Que faudrait-il faire pour construire un nouveau Congo ?

Bamba di Lelo

Bamba di Lelo

Il est évident que le Congo-Kinshasa va mal. Certainement il va de mal en pis. Car, il ne décolle pas, il s’est embourbé depuis des lustres, ne sachant pas trop quelle route prendre pour sa refondation. Depuis le combat des pères de l’Indépendance jusqu’à nos jours, une analyse pointue de la situation socio-politique nous montre que le mal que traverse ce pays est profond. Il est au cœur même des Congolais. Cependant, ce qui est en contradiction flagrante avec l’objectif poursuivi par les pères de l’Indépendance. Eux, pourtant avaient atteint leur but, dès lors qu’ils ont acquis, sans ambiguïté, l’indépendance immédiate, le 30 Juin 1960.

Ces derniers, en effet, ont réussi, au moins, à arracher la liberté des mains de la puissance coloniale qui voulait, à tort ou à raison, se donner 30 ans supplémentaires, arguant que c’est pour mieux préparer les Congolais à accéder à la souveraineté internationale. Et pourtant la liberté n’obéissait pas, heureusement, à cette logique colonialiste, car la liberté ne se donne pas sur un plateau d’argent, mais la liberté s’arrache. Alors, disons bravo à ces pères de l’indépendance qui ont souffert d’humiliations et de tant de sacrifices pour obtenir l’indépendance totale et un pays uni, exempt de la haine et des divisions tribales, il s’agit de: Kasa-Vubu, Lumumba, Bolikango, Tshombe, Gbenye, Nzeza Nlandu, Kingotolo, Kalonji, Gizenga, Kashamura, Kamitatu, etc.

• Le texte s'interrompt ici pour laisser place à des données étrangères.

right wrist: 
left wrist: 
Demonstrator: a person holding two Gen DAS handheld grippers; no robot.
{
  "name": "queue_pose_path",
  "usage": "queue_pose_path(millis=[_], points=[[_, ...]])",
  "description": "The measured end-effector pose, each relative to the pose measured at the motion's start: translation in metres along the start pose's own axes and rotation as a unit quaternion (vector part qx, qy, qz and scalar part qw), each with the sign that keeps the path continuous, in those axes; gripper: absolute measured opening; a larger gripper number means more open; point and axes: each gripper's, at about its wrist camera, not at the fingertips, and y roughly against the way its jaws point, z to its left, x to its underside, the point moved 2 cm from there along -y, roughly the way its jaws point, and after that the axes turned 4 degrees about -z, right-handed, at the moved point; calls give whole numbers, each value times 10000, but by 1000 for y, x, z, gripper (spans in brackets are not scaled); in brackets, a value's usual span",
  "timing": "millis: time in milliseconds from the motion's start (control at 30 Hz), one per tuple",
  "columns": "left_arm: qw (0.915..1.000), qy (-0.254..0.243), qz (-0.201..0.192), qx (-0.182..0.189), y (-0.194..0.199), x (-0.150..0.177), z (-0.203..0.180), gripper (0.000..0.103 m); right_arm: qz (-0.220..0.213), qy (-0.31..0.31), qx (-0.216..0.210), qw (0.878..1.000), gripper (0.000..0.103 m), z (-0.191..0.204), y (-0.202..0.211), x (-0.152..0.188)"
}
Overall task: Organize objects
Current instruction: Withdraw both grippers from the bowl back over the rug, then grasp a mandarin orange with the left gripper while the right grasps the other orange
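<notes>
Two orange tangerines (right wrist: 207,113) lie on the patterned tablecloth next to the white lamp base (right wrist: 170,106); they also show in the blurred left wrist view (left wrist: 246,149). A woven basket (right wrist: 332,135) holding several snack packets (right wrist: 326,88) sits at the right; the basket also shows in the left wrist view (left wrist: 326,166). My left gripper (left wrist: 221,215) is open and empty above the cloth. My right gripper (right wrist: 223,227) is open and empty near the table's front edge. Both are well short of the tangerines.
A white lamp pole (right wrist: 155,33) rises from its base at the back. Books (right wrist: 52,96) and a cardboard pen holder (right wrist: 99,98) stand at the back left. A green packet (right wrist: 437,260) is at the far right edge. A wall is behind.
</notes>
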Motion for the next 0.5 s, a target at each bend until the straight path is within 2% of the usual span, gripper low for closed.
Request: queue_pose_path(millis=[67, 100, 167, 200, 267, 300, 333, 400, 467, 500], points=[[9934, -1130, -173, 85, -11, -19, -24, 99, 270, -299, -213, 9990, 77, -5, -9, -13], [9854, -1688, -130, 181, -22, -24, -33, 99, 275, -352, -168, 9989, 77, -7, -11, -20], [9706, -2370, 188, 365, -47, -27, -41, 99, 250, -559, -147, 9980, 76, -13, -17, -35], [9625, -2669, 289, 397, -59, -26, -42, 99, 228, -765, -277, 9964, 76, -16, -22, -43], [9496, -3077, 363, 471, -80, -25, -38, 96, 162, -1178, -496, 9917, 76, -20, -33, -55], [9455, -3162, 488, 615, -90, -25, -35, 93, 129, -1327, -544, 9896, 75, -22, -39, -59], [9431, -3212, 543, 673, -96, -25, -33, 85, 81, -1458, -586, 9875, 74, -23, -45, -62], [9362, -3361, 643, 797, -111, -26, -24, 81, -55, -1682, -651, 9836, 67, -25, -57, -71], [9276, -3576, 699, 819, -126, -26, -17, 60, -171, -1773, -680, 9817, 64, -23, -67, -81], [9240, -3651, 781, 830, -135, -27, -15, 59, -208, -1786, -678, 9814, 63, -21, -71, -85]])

A partir de l’avènement des nouveaux acteurs politiques, et à leur tête, Joseph-Désiré Mobutu, ayant perpétré le coup d’état, le Congo choisit l’option d’une gestion hors-la-loi, une gestion domestique, empirique et artisanale. Concrètement, le coup d’état de Mobutu était la consécration d’une certaine manière de se comporter : on choisit la force et l’arbitraire, en sacrifiant la loi. En 1964, on venait précisément de voter une nouvelle constitution, celle de Luluabourg (Kananga aujourd’hui), en remplacement de la Loi Fondamentale que les Belges ont rédigée pour le nouveau Congo indépendant. Après les élections de 1964, élections qui se sont bien déroulées dans l’ensemble du territoire national, la nouvelle constitution de Luluabourg est restée lettre morte, et flanquée dans les tiroirs du nouveau conquérant, le nouvel homme fort du régime politique congolais. Et cela a duré 32 ans fermes. On sait que dans la suite, Mobutu a fait rédiger une nouvelle constitution, taillée à sa mesure pour bien consacrer l’état hors-la-loi, l’état de délinquance politique, qu’on pourrait appeler « dictature ».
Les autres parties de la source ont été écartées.